After six months of isolation, Anne runs into Richard (Aneurin Barnard) and they begin a sweet pattern of clandestine rendezvous as he tries to help her. He eventually declares her love for her and they marry in secret. Anne expresses concern that he will also get her entire fortune, which I sincerely hope didn’t affect into his decision. We shall see…
Margaret Beaufort (Amanda Hale): In nicely contrasting parallel storylines, Margaret’s mother also dies this week. However in their final scene, Margaret’s mother talks about all the ways she’s intervened in Margaret’s life, which led to Margaret’s unhappy existence without her son or the man she loves. Now that her husband and mother are gone, Margaret redoubles her efforts to secure Henry’s place on the throne. She decides to marry into the York family, having her servant make inquiries to Richard as to whether he’d be interested. This leads to the funniest line of the night, when Anne finds out about the proposition, “Margaret Beaufort? But she’s ancient!”

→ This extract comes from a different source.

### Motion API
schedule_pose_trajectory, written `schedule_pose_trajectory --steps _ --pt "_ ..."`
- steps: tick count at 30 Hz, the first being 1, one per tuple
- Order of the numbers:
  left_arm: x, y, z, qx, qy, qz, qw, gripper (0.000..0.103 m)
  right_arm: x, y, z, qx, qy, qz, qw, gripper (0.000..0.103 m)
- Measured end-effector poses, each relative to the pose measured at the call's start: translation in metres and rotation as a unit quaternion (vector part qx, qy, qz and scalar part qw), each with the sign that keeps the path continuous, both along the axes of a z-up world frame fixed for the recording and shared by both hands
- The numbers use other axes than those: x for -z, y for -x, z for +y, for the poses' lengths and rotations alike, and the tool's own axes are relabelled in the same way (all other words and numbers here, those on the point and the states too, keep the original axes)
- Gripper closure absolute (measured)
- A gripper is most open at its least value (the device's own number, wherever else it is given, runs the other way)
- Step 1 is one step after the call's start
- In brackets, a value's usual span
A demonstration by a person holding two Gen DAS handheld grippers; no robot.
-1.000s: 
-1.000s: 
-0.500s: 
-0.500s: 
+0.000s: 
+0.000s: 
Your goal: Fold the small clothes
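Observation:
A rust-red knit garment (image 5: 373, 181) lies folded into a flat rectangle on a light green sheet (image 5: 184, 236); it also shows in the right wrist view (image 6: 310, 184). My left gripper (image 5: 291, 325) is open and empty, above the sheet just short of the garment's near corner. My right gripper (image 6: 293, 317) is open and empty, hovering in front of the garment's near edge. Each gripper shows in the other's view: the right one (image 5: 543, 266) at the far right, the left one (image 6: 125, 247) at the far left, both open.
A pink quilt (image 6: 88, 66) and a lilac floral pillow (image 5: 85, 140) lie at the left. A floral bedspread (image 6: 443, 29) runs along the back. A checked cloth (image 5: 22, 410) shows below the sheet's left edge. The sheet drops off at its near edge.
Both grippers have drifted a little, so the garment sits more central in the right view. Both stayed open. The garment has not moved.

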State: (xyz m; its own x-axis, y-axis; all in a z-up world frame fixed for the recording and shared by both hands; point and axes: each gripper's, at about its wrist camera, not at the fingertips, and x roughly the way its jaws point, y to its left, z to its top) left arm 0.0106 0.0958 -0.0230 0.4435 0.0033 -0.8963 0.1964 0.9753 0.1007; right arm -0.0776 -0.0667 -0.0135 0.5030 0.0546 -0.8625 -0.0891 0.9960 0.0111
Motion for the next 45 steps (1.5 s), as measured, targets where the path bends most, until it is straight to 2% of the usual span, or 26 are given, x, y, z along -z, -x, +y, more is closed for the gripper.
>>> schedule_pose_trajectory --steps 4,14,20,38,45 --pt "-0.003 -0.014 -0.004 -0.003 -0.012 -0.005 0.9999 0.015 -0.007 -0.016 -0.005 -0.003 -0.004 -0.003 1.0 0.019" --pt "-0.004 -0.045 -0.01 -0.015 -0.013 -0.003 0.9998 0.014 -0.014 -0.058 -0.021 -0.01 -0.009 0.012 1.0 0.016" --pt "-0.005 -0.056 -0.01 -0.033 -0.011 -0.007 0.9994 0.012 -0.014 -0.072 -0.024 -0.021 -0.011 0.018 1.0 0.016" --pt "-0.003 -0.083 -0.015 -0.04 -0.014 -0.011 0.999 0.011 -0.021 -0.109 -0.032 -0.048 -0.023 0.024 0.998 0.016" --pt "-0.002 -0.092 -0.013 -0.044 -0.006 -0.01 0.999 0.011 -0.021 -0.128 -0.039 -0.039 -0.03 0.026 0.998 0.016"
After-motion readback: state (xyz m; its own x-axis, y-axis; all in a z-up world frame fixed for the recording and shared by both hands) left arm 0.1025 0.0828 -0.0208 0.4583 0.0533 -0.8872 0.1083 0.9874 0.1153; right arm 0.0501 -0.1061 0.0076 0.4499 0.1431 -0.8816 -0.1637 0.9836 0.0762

While Richard declines, fortunately for us Lord Stanley (Rupert Graves), an “In Crowd” York supporter, accepts. He is fully aware and supportive of Margaret’s “long game” to get a Lancastrian King back on the throne. However, he has his own requirements for how it must be done, including living at Court and Margaret must serve as a lady for Queen Elizabeth in order to gain her trust. This is the first time since, well forever, that I’ve actually cared about a Margaret story line. With Margaret in the castle and a man that has the brains and strength to battle with her, this could get interesting
- I love that George had the audacity to tell Anne that she needs a guardian even though she is old enough to be a widow because she is “the widow of a traitor.” I’m sorry, didn’t you try to kill your brother two episodes ago? Are we just going to have no self-awareness then?
- Edward (to Elizabeth, the line would have been much better if it wasn’t post-adultery): What remains is my love for you. You are what sustains me in battle. You are my home.
- Richard (on how to sway George): Flattery always works, he responds to nothing more sophisticated than flattery.
- Jacquetta (to Elizabeth): Through you and your children I will have founded a line of Kings…and Queens too I think.
What did you think of this week’s episode? Are you as heartbroken as I am that the strongest woman on this show just left us? Are you looking forward to see Elizabeth and Margaret in the same place?